* **Task data**:
++++

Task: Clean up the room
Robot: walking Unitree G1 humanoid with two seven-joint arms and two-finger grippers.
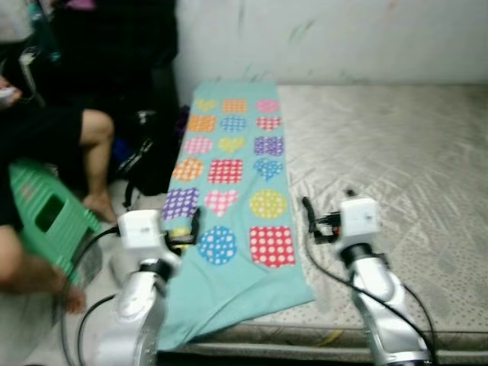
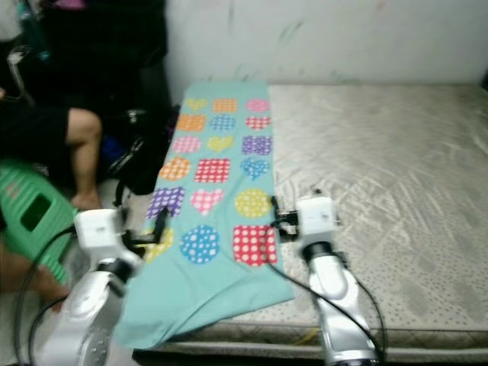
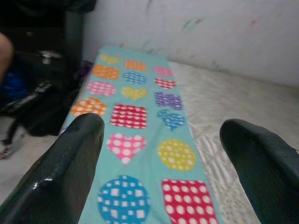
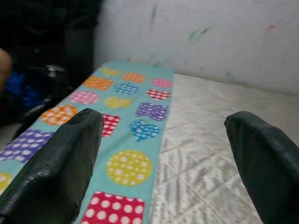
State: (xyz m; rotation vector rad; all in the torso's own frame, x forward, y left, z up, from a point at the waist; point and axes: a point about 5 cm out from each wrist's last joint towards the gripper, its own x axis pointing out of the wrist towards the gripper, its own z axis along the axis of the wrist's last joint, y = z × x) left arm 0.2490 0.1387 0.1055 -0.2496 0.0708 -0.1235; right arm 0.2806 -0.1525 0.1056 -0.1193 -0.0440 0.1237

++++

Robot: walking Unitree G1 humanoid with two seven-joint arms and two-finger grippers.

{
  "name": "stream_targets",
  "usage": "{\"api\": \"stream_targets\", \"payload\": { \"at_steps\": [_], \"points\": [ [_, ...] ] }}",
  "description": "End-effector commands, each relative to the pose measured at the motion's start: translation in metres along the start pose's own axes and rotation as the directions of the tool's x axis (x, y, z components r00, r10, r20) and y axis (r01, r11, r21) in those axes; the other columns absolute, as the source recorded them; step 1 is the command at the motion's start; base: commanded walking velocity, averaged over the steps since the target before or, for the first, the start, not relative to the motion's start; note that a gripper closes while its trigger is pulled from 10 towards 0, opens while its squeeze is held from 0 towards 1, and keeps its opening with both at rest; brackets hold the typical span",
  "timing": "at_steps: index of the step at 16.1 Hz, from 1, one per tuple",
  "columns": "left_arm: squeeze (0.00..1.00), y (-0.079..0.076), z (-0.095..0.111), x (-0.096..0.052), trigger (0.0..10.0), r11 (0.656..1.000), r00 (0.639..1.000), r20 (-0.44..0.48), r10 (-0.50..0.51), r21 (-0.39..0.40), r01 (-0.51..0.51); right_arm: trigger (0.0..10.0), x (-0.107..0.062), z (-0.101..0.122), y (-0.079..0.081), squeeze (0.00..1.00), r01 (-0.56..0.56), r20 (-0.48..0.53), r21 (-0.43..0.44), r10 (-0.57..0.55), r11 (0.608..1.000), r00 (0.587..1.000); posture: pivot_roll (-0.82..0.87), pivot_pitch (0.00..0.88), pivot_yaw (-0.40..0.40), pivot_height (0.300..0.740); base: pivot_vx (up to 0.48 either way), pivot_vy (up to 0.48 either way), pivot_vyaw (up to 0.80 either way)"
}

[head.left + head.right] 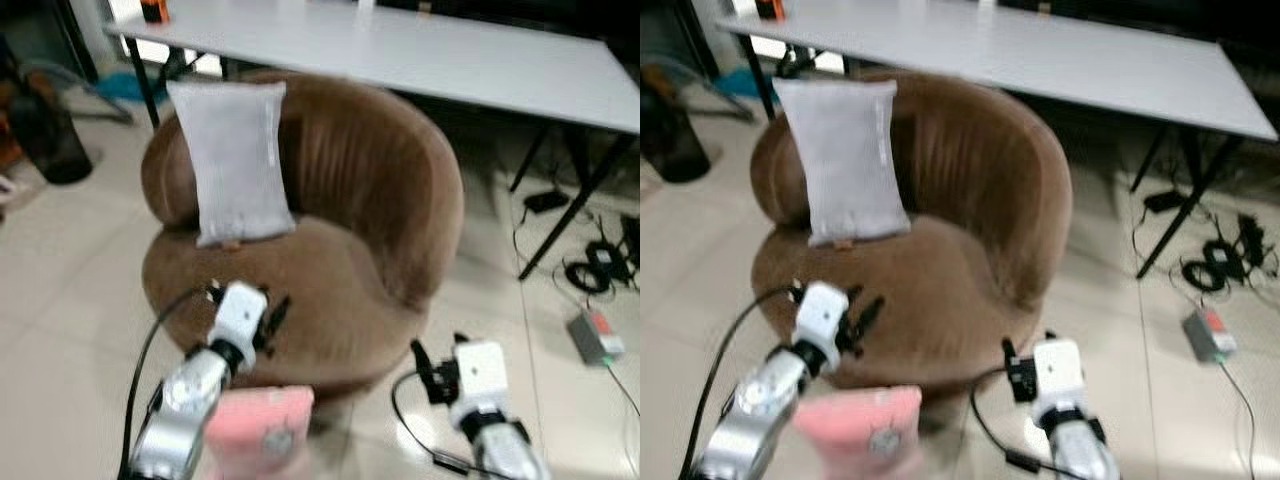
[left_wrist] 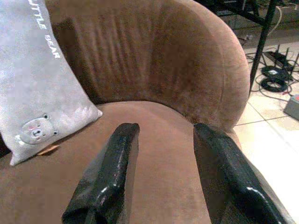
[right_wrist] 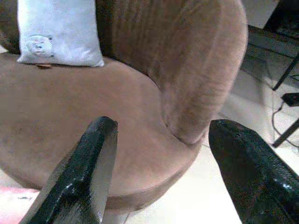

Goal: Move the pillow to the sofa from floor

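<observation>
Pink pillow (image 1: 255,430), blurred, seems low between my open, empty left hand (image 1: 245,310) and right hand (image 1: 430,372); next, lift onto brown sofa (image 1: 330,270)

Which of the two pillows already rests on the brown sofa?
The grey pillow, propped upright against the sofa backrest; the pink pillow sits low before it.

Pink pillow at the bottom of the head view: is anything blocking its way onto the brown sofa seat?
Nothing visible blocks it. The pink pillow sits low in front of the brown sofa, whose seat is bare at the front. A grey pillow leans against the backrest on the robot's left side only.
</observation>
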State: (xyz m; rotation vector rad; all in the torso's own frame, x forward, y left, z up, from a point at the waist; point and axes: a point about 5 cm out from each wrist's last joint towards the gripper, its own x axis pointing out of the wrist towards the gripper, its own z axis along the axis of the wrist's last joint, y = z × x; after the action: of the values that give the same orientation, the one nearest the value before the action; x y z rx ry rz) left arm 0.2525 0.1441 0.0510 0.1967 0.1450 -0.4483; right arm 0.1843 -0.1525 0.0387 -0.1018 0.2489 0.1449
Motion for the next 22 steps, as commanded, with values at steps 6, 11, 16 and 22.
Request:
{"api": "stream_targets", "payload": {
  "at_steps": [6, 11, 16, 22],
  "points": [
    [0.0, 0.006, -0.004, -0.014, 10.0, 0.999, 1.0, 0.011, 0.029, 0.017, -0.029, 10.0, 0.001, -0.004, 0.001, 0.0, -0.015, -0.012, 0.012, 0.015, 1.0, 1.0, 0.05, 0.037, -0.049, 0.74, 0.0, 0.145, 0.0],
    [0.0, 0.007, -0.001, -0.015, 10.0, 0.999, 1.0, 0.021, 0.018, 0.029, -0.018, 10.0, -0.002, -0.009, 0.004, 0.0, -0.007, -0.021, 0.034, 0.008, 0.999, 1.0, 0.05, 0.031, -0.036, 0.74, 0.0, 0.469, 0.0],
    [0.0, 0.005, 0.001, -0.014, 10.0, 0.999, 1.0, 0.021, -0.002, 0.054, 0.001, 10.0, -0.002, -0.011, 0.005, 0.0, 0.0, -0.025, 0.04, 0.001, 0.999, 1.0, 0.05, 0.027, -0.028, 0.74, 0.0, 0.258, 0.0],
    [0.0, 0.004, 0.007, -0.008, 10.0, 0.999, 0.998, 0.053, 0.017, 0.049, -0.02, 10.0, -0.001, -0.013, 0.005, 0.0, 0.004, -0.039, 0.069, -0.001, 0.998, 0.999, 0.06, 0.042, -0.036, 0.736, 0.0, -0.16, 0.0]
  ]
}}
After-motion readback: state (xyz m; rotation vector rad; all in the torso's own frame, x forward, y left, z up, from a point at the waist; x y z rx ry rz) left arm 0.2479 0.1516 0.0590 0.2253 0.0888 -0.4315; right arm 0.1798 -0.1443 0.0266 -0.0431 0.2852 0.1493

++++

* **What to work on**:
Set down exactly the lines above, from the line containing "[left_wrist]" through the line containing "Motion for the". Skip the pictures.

* **Written solution**:
[left_wrist] 
[right_wrist] 

Goal: Move the pillow to the sofa from floor

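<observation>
Pink pillow (image 1: 255,430), blurred, seems low between my open, empty left hand (image 1: 245,310) and right hand (image 1: 430,372); next, lift onto brown sofa (image 1: 330,270)

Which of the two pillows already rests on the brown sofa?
The grey pillow, propped upright against the sofa backrest; the pink pillow sits low before it.

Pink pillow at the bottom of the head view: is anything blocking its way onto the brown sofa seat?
Nothing visible blocks it. The pink pillow sits low in front of the brown sofa, whose seat is bare at the front. A grey pillow leans against the backrest on the robot's left side only.
</observation>
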State: (xyz m; rotation vector rad; all in the torso's own frame, x forward, y left, z up, from a point at the waist; point and axes: a point about 5 cm out from each wrist's last joint towards the gripper, its own x axis pointing out of the wrist towards the gripper, its own z axis along the axis of the wrist's last joint, y = z × x; after the action: of the values that give the same orientation, the one nearest the value before the action; x y z rx ry rz) left arm 0.2525 0.1441 0.0510 0.1967 0.1450 -0.4483; right arm 0.1843 -0.1525 0.0387 -0.1018 0.2489 0.1449
Motion for the next 22 steps, as commanded, with values at steps 6, 11, 16 and 22.

For this exercise, nothing further remains to be done.